Everything in the listing below needs restating exactly, apart from the pictures.

◆ Information provided ◆
---
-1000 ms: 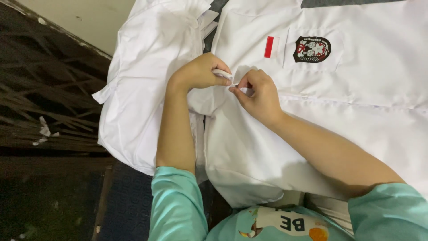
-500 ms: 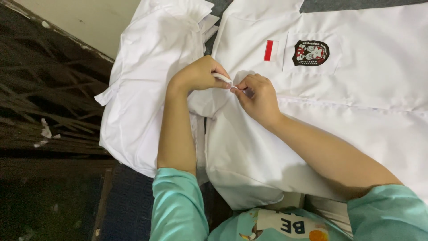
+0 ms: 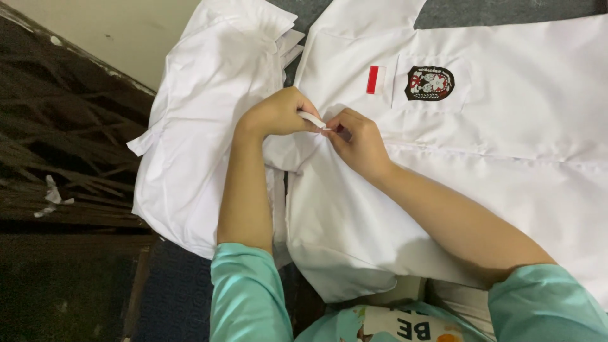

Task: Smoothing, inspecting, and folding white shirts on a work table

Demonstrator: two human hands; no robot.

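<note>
While both hands pinch the soft white shirt [image 3: 354,209] left of its badge [image 3: 429,83], left hand [image 3: 278,114] and right hand [image 3: 358,140] fingers press together on limp, light cloth; edges likely grip best.

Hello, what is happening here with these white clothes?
A person in teal sleeves works on a white shirt spread flat. The left hand and right hand meet at its front edge, pinching the cloth between the fingertips. The shirt has a red-and-white patch and a dark badge. A second white garment lies to the left.
</note>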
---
◆ Answer ◆
-1000 ms: 
-500 ms: 
+0 ms: 

Task: Smoothing, inspecting, and folding white shirts on a work table

Demonstrator: two human hands; no robot.

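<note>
While both hands pinch the soft white shirt [image 3: 354,209] left of its badge [image 3: 429,83], left hand [image 3: 278,114] and right hand [image 3: 358,140] fingers press together on limp, light cloth; edges likely grip best.

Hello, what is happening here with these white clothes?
A person in teal sleeves works on a white shirt spread flat. The left hand and right hand meet at its front edge, pinching the cloth between the fingertips. The shirt has a red-and-white patch and a dark badge. A second white garment lies to the left.
</note>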

This completes the output.